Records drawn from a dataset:
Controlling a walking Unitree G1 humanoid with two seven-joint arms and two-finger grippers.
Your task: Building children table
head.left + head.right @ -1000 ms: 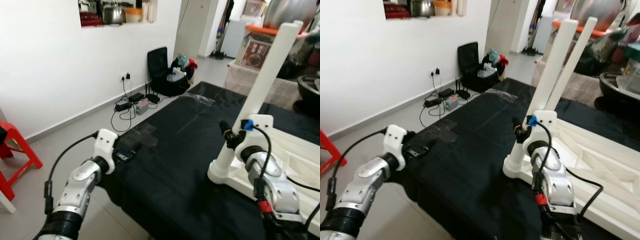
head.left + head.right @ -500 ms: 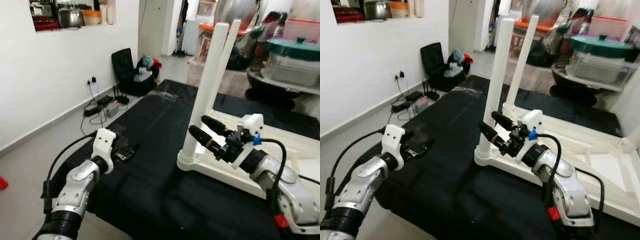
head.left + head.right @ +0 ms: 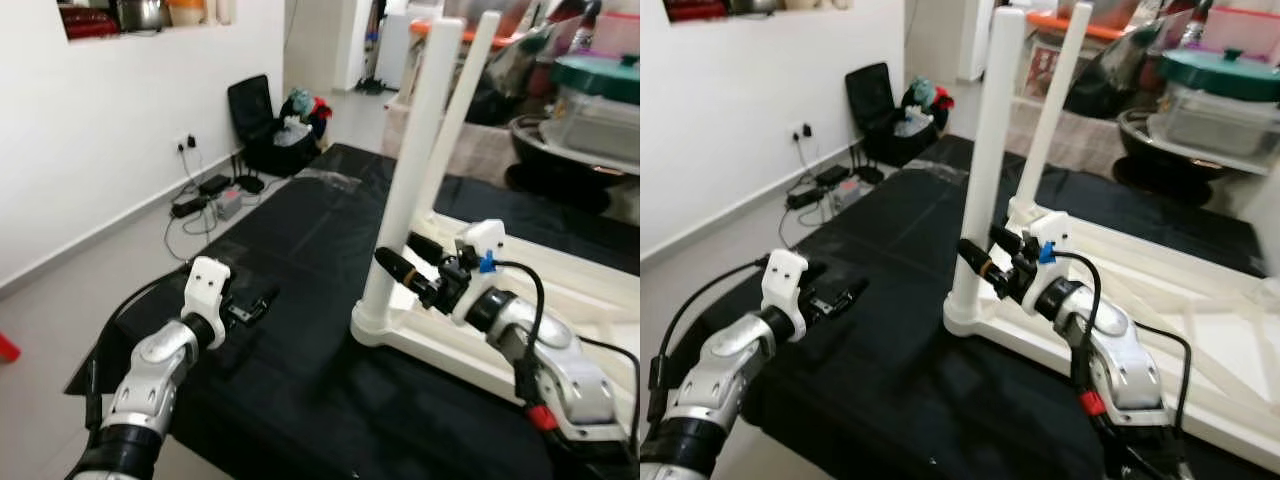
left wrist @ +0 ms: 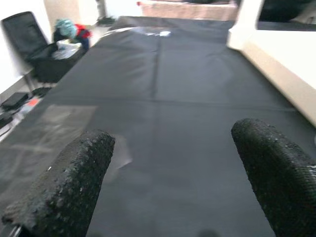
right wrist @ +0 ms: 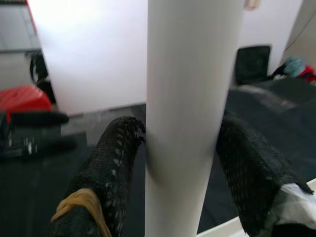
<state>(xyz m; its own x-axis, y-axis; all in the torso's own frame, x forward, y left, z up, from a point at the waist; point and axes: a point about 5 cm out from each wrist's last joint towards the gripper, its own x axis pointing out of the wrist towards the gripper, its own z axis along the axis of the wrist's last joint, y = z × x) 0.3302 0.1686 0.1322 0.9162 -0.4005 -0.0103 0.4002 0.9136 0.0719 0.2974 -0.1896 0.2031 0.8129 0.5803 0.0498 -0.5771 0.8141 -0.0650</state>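
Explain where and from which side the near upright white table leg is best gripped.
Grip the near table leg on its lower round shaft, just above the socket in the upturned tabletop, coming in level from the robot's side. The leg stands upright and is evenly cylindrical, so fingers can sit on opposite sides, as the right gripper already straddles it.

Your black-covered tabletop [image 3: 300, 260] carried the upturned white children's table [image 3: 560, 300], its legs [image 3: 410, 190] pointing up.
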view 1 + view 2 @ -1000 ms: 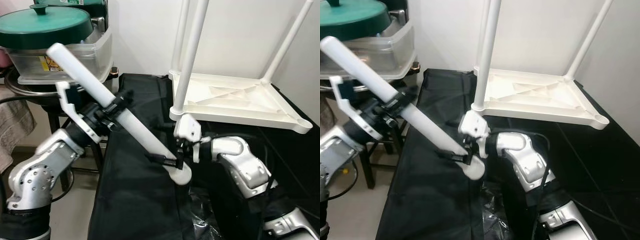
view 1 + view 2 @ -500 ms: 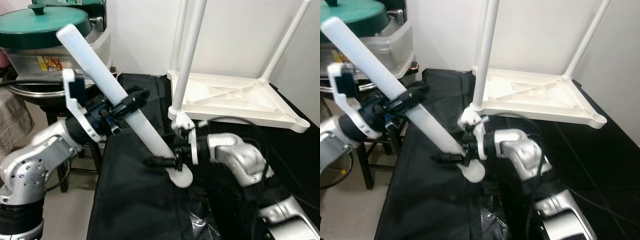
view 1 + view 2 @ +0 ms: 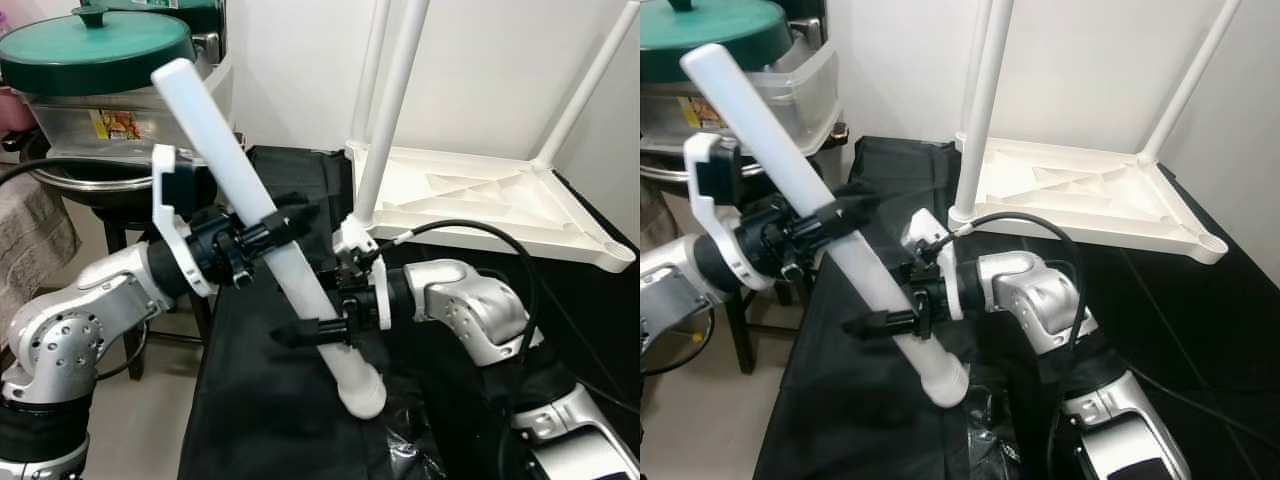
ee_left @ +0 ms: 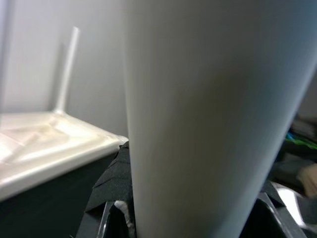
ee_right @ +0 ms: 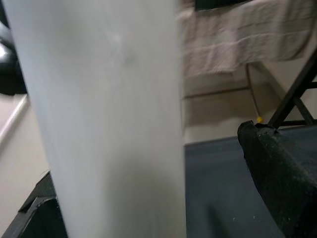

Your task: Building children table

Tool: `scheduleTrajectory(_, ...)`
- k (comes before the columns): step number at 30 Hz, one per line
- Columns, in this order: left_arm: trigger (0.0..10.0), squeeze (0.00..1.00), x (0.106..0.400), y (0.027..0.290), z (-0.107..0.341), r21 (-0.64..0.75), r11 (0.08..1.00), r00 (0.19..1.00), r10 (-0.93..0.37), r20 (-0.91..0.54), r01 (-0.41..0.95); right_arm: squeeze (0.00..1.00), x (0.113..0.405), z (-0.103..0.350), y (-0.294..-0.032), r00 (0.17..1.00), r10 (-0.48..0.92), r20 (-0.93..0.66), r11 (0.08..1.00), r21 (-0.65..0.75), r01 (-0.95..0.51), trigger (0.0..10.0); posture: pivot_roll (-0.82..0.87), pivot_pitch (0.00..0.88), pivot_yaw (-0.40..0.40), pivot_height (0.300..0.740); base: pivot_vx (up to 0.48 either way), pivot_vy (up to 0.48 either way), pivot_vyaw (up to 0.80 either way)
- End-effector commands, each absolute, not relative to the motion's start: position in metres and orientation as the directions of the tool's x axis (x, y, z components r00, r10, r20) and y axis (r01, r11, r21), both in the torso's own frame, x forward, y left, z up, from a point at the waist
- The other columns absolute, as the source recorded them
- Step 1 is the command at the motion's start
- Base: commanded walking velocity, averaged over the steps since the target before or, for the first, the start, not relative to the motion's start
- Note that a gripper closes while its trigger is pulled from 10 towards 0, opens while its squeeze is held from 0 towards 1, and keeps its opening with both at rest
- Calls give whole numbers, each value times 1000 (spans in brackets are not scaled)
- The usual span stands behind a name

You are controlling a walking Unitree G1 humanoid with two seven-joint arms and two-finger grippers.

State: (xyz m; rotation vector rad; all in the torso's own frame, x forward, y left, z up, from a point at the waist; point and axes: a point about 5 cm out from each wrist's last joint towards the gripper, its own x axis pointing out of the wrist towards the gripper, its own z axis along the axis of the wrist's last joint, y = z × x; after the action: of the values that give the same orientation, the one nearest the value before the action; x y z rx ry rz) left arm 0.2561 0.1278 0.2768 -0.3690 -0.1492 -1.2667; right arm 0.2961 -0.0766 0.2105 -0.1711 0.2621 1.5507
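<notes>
a broad white table leg (image 5: 109, 124) stands close before the lens, blurred. beyond the leg hangs a striped beige towel (image 5: 242, 44). beside the leg lies black cloth (image 5: 282, 168), with thin black chair legs (image 5: 292, 106) above it.

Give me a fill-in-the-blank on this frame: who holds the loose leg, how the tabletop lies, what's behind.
1. The loose white leg is held by ____ grippers, left gripper higher, right gripper lower.
2. The white tabletop lies ____ on the black cloth, legs pointing up.
3. The lid on the clear container behind the left arm is ____.

Missing words: both; upside down; green
</notes>
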Motion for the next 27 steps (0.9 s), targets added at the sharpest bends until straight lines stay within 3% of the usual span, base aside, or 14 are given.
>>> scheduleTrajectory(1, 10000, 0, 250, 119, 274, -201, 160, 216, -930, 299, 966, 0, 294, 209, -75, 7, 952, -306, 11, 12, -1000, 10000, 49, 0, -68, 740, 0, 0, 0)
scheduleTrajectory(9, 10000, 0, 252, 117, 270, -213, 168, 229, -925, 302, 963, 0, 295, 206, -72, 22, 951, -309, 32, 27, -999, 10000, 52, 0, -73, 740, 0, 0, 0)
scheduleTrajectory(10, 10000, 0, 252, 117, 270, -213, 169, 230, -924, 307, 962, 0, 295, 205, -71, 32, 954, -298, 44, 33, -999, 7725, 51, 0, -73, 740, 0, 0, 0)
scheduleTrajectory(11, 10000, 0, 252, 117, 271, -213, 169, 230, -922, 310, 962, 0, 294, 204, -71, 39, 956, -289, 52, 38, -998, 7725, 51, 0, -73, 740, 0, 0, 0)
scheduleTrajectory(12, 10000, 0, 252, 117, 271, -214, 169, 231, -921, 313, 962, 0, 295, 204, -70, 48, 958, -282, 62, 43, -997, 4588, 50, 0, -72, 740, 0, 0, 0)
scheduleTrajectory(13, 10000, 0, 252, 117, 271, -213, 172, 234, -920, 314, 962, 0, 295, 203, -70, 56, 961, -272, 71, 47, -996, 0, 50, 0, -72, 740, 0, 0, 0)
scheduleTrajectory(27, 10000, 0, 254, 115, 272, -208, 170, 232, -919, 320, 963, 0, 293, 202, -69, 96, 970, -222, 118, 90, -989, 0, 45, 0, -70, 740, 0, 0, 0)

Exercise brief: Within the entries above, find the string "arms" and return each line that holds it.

Written answer:
Controlling a walking Unitree G1 humanoid with two seven-joint arms and two-finger grippers.
You are controlling a walking Unitree G1 humanoid with two seven-joint arms and two-finger grippers.

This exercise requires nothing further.